Can You Refinance an Auto Loan With Bad Credit?

If your credit scores have dropped significantly since you took out your original car loan, it may be difficult to find refinancing that saves you money because lenders typically charge higher interest rates to applicants with lower credit scores. If your refinancing goal is lower monthly payments, however, you may be able to find an auto lender that specializes in borrowers with less-than-ideal credit.

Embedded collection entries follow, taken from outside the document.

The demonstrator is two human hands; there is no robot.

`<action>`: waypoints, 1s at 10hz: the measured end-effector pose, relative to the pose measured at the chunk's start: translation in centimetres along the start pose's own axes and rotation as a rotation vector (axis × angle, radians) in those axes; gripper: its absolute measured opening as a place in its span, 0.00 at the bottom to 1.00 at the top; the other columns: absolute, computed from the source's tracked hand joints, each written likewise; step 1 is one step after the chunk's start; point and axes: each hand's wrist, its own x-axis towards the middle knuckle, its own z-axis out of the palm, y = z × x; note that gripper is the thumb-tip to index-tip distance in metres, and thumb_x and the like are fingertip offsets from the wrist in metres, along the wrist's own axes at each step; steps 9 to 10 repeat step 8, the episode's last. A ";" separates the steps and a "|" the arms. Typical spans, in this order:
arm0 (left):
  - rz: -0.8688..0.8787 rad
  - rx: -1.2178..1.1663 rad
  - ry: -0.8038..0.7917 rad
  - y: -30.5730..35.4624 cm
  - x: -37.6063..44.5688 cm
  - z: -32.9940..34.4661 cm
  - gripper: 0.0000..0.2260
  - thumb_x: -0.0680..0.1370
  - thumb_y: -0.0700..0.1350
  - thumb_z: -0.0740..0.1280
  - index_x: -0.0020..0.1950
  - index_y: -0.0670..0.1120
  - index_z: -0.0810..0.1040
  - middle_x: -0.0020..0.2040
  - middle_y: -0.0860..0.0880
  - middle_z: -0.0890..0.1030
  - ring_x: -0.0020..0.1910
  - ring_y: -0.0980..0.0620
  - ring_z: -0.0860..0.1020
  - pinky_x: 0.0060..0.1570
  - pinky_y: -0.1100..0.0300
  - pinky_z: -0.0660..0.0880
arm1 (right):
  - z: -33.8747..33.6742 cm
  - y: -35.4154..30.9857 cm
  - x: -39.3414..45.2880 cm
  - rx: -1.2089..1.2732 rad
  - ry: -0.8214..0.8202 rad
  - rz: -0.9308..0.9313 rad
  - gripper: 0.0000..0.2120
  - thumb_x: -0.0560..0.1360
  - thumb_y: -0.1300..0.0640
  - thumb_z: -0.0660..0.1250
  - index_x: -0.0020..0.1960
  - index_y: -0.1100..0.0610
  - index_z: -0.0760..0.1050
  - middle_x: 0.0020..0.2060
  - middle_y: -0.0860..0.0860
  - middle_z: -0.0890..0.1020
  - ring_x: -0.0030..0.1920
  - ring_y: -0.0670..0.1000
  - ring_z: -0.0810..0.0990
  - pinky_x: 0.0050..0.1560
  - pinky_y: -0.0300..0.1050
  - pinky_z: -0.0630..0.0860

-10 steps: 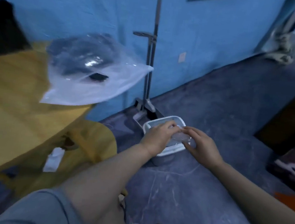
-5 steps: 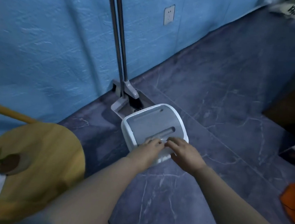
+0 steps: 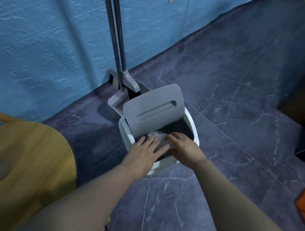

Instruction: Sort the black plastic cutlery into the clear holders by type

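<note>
The person is pressing a crumpled clear plastic wrapper [image 3: 158,139] down into the small white plastic bin [image 3: 126,131] on the floor, its grey swing lid [image 3: 152,108] tilted up at the far side; the left hand [image 3: 144,152] is lying flat with straight fingers on it, and the right hand [image 3: 183,148] is curling loosely at its right edge, though a clamped grip cannot be told. The wrapper is probably light, soft and slippery, best gathered at its bunched middle. Only wrapper is showing in the dark bin; neither cutlery nor holders are in view.
</note>
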 end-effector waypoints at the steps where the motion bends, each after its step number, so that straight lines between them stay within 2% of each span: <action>1: -0.019 -0.002 -0.113 -0.2 0.3 0.2 0.29 0.81 0.45 0.56 0.78 0.51 0.45 0.78 0.46 0.50 0.76 0.46 0.51 0.73 0.50 0.49 | -0.4 -0.2 1.0 0.017 -0.141 0.151 0.28 0.75 0.56 0.67 0.73 0.51 0.64 0.71 0.51 0.66 0.71 0.55 0.63 0.65 0.48 0.66; 2: -0.030 0.070 -0.246 0.0 0.8 -0.2 0.23 0.83 0.48 0.51 0.78 0.49 0.52 0.78 0.43 0.50 0.76 0.44 0.51 0.74 0.50 0.44 | -0.3 -0.5 1.6 -0.029 -0.170 0.210 0.33 0.74 0.50 0.67 0.75 0.47 0.58 0.75 0.49 0.59 0.73 0.55 0.57 0.71 0.50 0.59; 3: -0.055 0.092 -0.236 0.0 1.1 -0.8 0.23 0.83 0.49 0.52 0.77 0.47 0.55 0.76 0.42 0.59 0.74 0.44 0.57 0.73 0.49 0.44 | 0.0 -0.8 0.9 -0.068 -0.108 0.219 0.25 0.78 0.48 0.62 0.74 0.50 0.63 0.73 0.50 0.64 0.72 0.55 0.61 0.70 0.48 0.60; 4: -0.027 0.103 -0.215 -0.2 0.8 -0.9 0.23 0.81 0.47 0.55 0.76 0.47 0.56 0.72 0.44 0.64 0.72 0.45 0.60 0.73 0.49 0.44 | 0.7 -0.9 -0.3 -0.090 -0.205 0.223 0.19 0.81 0.47 0.55 0.69 0.49 0.71 0.66 0.50 0.73 0.67 0.54 0.68 0.68 0.47 0.60; 5: -0.015 -0.005 -0.204 -0.3 0.3 -1.7 0.22 0.81 0.45 0.57 0.75 0.47 0.60 0.72 0.44 0.63 0.72 0.45 0.61 0.73 0.50 0.46 | 0.9 -1.2 -1.5 -0.101 -0.148 0.218 0.20 0.81 0.47 0.50 0.62 0.50 0.77 0.60 0.50 0.79 0.63 0.54 0.72 0.66 0.45 0.60; 6: -0.013 -0.113 -0.171 -0.5 -0.4 -2.9 0.21 0.80 0.42 0.58 0.73 0.47 0.63 0.71 0.44 0.64 0.71 0.46 0.62 0.72 0.51 0.50 | 0.0 -2.2 -2.4 -0.070 -0.042 0.237 0.17 0.81 0.52 0.54 0.61 0.55 0.77 0.57 0.54 0.79 0.60 0.56 0.74 0.62 0.46 0.64; 7: -0.018 -0.138 -0.188 -0.7 -1.4 -4.0 0.23 0.78 0.41 0.61 0.73 0.47 0.64 0.71 0.44 0.65 0.70 0.46 0.63 0.72 0.51 0.55 | -1.1 -3.6 -3.2 -0.021 -0.028 0.243 0.16 0.80 0.55 0.58 0.63 0.58 0.75 0.57 0.56 0.79 0.60 0.59 0.74 0.58 0.47 0.67; 8: -0.053 -0.201 -0.131 -0.7 -3.0 -7.4 0.22 0.79 0.42 0.58 0.73 0.49 0.64 0.70 0.45 0.65 0.70 0.46 0.63 0.70 0.51 0.57 | -3.3 -5.7 -3.4 0.027 0.053 0.262 0.16 0.79 0.56 0.60 0.64 0.59 0.76 0.58 0.57 0.79 0.59 0.60 0.75 0.57 0.48 0.70; 10: -0.053 -0.201 -0.131 -0.7 -3.0 -7.4 0.22 0.79 0.42 0.58 0.73 0.49 0.64 0.70 0.45 0.65 0.70 0.46 0.63 0.70 0.51 0.57 | -3.3 -5.7 -3.4 0.027 0.053 0.262 0.16 0.79 0.56 0.60 0.64 0.59 0.76 0.58 0.57 0.79 0.59 0.60 0.75 0.57 0.48 0.70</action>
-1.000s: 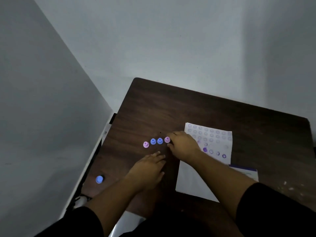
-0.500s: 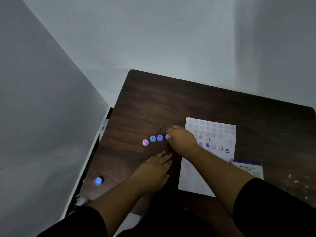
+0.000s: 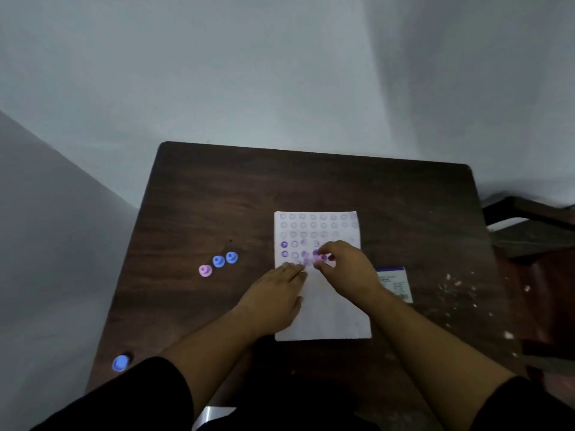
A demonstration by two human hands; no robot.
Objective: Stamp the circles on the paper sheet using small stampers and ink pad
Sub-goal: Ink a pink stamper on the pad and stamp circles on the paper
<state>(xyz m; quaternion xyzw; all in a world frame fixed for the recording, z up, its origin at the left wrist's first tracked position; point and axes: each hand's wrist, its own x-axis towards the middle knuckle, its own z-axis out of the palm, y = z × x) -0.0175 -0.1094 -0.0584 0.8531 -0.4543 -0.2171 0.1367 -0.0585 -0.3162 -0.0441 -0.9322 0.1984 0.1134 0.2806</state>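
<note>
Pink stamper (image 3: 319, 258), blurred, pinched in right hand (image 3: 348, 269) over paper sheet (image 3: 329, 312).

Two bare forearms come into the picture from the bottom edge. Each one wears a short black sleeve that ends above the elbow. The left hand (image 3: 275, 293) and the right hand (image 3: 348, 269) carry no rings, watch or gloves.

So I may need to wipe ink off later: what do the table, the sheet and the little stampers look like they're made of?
Table: dark wood or wood-look laminate with visible grain and a dull sheen. Sheet: thin matte white paper, lying flat. Stampers: probably moulded plastic, in smooth, uniform pink and blue.
</note>
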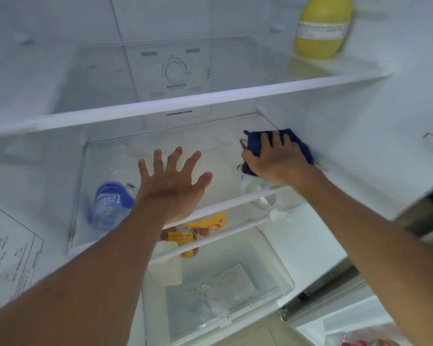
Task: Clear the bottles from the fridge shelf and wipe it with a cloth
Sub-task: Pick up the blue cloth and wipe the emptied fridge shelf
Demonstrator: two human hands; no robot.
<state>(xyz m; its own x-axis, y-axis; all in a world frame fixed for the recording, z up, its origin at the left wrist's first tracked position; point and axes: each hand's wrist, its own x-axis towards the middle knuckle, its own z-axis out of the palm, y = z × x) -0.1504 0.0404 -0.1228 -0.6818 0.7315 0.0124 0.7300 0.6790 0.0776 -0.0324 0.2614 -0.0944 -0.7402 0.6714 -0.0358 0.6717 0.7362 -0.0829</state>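
Note:
I look into an open fridge. My right hand [275, 162] presses a dark blue cloth [298, 143] onto the right rear part of the glass shelf [218, 143], close to the right wall. My left hand [171, 181] hovers over the middle of the same shelf with fingers spread and nothing in it. A clear water bottle with a blue label [109, 204] lies on its side at the shelf's left front, just left of my left wrist. Another clear bottle [256, 188] shows blurred beneath my right hand at the shelf's front edge.
A yellow bottle [320, 28] stands on the upper shelf [185, 101] at the right. Below the wiped shelf are a yellow packet [203, 228] and a clear drawer [223, 290]. A printed sheet [8, 253] lies at the left. Red items [370, 342] show at bottom right.

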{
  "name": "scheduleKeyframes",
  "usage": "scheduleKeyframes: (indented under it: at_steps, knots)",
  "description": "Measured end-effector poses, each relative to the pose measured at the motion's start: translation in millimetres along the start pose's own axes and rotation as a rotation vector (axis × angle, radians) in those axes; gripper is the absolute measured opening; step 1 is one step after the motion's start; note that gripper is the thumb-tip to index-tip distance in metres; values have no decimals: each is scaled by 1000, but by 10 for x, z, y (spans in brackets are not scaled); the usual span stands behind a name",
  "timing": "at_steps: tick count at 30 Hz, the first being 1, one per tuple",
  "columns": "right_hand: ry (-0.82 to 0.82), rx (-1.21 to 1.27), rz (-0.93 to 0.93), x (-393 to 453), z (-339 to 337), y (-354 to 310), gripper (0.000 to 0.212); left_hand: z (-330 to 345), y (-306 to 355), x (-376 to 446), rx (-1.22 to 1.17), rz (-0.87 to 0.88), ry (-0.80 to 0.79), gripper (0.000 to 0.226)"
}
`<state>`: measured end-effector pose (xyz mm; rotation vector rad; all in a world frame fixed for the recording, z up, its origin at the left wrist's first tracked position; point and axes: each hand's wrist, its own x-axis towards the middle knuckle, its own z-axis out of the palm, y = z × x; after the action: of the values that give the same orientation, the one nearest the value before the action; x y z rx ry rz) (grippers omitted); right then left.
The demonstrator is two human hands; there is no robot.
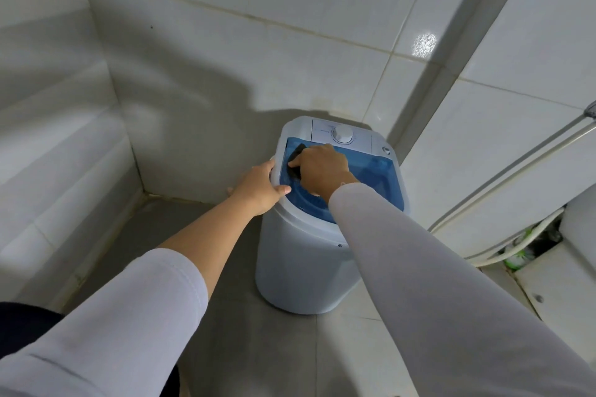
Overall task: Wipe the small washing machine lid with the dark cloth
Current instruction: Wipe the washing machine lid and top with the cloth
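A small white washing machine point(300, 267) stands on the floor in a tiled corner. Its translucent blue lid point(377, 174) lies closed on top, with a white dial point(342, 133) on the panel behind it. My right hand point(322, 167) presses a dark cloth point(295, 160) flat against the left part of the lid; most of the cloth is hidden under my fingers. My left hand point(259, 188) grips the white rim of the machine at its left side, thumb on the lid's edge.
White tiled walls close in on the left and behind the machine. A grey floor point(232, 316) spreads in front. At the right, a metal pipe and white hose point(516, 171) run diagonally down the wall toward a green object point(516, 259) in a gap.
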<state>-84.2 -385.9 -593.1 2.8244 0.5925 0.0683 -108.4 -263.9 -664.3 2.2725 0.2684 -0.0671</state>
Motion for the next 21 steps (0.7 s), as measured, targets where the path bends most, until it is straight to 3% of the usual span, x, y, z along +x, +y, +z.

You may qualify for a new loan with a longer repayment period that'll cost more over time than the original loan did, but the extra expense could be worth it if it means you can pay today's bills more easily.

If you're at risk of missing a payment on your original car loan and having difficulty finding refinancing options, reach out to your lender as quickly as possible to explain the situation. While they are not obligated to do so, some lenders will work with you and may even modify your original loan terms to give you lower payments—in exchange for a higher interest rate and potential fees.

Getting Your Credit in Shape for Auto Refinancing

When seeking auto refinancing or applying for any credit or loan, it's wise to review your credit reports and check your credit score to know where you stand as an applicant. You can get a free credit report from all three consumer credit bureaus (Experian, TransUnion and Equifax) by visiting AnnualCreditReport.com. You can also get a free copy of your Experian credit report every 30 days.

As you research your loan options, you can also take steps to increase your credit score quickly, with the best tactics for fast improvement being:

  • Paying down high credit card balances, ideally getting all balances down to 30% or less of the cards' borrowing limits.
  • Consider enrolling in Experian Boost , which applies your record of cellphone, cable and other utility payments to your Experian credit report and can help increase FICO® Scores based on Experian data.
  • Continuing to make all your debt payments on time.

Refinancing a car can save you money over the long term, reduce your monthly payments (or both!) to ease your household budget. Experian partner RateGenius can help you better understand your auto loan refinance options. Shop around for lenders and do your best to put forward the best credit scores you can get, and you could drive home a great deal.